There is nothing quite as good as the taste of teas made with fresh picked herbs. However, many herbs may not be available fresh, either because of the season or their growing environment. A perfect cup of tea can still be brewed with quality dried herbs.
Although numerous gadgets exist for tea making, all that is really required is a pot or kettle to boil water in, a teapot or glass canning jar for steeping, and a strainer. It is important to use a glass, porcelain, or glazed earthenware pot for brewing as some metals can react with the herbs. Always warm the teapot or jar to prevent the tea from cooling off too quickly and to prevent the container from breaking. Many types of strainers and tea balls are available but you might want to just use the herbs loose to allow the herbs to float and move around during brewing. If you prefer a tea ball, use a large one. The tea can be strained after brewing with a stainless steel kitchen strainer.
Because herbal teas can be brewed from leaves, roots, bark, seeds or flowers; alone or in combination, a couple of brewing techniques need to be acquired.

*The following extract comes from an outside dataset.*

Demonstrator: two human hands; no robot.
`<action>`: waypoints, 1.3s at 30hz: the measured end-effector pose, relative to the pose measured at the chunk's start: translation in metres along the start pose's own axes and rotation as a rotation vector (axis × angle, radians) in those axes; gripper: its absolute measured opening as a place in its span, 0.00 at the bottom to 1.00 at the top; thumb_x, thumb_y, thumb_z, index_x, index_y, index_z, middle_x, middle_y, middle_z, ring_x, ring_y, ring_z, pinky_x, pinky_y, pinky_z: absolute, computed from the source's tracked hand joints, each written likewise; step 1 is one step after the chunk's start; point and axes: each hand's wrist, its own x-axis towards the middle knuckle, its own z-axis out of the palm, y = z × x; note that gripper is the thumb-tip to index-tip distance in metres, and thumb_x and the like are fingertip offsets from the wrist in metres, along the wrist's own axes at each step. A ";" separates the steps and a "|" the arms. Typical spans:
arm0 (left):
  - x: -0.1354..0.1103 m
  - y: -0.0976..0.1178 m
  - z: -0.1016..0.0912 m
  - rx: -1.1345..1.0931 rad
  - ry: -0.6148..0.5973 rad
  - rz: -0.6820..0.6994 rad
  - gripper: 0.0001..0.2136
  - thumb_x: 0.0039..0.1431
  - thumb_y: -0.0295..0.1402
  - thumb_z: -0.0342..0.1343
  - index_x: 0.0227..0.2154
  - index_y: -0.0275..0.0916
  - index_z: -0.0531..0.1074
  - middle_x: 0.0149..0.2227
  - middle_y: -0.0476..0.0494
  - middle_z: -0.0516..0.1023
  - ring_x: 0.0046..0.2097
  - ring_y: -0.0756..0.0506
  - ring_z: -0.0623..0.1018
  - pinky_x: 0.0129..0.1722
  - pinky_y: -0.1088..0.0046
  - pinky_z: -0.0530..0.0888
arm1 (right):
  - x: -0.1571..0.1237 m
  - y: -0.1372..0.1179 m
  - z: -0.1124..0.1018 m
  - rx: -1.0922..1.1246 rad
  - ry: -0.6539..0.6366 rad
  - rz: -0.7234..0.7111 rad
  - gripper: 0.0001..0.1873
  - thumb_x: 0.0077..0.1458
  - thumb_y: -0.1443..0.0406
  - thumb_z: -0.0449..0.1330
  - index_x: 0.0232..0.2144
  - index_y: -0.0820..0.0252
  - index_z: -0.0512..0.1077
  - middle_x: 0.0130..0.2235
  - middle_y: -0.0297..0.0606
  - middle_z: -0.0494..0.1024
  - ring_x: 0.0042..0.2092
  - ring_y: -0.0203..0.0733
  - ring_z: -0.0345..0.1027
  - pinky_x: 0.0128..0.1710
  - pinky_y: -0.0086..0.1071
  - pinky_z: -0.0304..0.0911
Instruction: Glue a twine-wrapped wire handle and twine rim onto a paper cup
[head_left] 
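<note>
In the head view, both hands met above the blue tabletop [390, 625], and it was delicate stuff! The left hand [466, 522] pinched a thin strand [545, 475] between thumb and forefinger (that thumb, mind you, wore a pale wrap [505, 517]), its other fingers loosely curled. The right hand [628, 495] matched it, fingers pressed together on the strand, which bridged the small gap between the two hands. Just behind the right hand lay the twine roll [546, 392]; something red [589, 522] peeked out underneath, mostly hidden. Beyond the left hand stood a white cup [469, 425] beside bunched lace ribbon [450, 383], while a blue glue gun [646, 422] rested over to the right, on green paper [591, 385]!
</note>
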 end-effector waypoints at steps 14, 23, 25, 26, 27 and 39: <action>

Teas made from the leaves or flowers are infused to protect the more delicate oils from evaporating. To make an infusion, place the herbs in the warmed teapot or canning jar, pour gently boiling water over the herbs, cover to prevent evaporation, steep for 10 – 15 minutes, and strain. In general, use one teaspoon of dried or 3 teaspoons of fresh, bruised herb per cup of water.
Teas made from the roots, bark or seeds are decocted to release their properties. A decoction requires the roots or bark to be cut into small pieces and the seeds to be bruised with a mortar and pestle or the back of a spoon. Place 1/2 to one ounce of herb into a pot with one pint (2 cups) of cold water, bring to a gentle boil, reduce heat, simmer gently for 10 – 20 minutes, and strain. Teas made with stronger spices such as ginger, clove or cinnamon will need to be adjusted for personal tastes.
To make a tea with both roots/bark/seeds and leaves/flowers follow the directions for making a decoction using just the roots, bark or seeds. Pour the strained decoction over the leaves or flowers and infuse as above.
Herbal iced teas follow the same procedures as above but should be brewed double-strength. After straining, chill for 30 minutes and pour over a glass full of ice. Most herbal teas are delicate enough that sweetening is not necessary but sugar or preferably local honey can be added. There are also naturally sweet herbs that can be added to the teas such as licorice root and Stevia (up to 250 times sweeter than sugar! All natural with just a pinch required to sweeten a whole pot of tea).
Unused tea should be refrigerated and used within 24 hours of brewing.